• [Directions for this task] Everything from the line containing "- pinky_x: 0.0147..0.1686" through the last line of the data below is to be retyped exactly, apart from the pictures.

• [Information shown]
#####

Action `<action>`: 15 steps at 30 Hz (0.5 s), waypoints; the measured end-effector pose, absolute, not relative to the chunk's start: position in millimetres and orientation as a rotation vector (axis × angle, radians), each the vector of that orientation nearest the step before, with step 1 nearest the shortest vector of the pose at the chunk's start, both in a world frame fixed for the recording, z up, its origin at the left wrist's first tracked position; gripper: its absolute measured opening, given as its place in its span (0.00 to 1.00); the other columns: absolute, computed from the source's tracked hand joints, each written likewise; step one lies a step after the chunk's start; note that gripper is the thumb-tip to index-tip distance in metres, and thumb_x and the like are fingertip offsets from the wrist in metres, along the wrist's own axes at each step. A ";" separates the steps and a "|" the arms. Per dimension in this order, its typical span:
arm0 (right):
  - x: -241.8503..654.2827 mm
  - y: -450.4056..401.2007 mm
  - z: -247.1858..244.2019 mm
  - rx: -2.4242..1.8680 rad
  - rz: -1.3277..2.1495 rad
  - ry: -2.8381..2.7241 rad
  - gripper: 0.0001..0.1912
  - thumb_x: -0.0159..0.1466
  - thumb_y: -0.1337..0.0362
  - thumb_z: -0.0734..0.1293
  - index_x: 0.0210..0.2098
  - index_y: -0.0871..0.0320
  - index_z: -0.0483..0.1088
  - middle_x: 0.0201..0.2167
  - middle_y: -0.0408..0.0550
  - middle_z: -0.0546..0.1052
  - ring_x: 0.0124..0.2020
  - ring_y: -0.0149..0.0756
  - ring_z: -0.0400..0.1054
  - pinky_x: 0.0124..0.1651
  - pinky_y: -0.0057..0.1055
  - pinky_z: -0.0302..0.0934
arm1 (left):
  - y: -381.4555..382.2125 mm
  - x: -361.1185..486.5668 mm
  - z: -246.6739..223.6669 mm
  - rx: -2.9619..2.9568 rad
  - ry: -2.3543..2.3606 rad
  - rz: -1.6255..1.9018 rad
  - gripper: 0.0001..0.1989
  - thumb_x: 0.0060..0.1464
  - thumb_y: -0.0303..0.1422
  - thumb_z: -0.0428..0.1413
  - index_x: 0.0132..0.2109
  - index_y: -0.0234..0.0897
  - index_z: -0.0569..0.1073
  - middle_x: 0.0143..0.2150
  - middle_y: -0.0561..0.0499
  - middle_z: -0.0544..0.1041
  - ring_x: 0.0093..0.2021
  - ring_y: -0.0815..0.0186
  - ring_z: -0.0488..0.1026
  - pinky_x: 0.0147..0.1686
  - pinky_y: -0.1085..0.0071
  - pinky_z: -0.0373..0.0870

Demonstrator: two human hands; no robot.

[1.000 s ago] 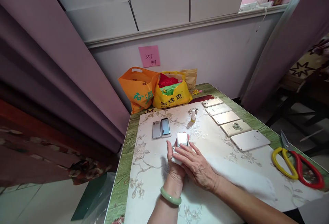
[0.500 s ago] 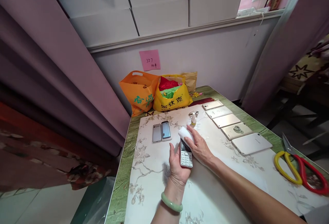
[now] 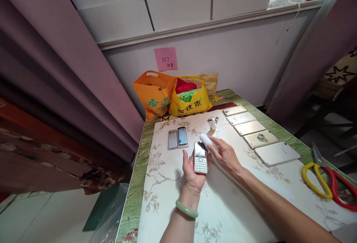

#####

• [Reply to the exercise]
  - pinky_x: 0.0147..0.1686
  - pinky_y: -0.1085..0.0071
  - pinky_z: -0.0373..0.0870

Demonstrator: two human hands; no robot.

[1.000 s ago] 
[0.500 s ago] 
[now] 

The exercise contains no remaining tasks.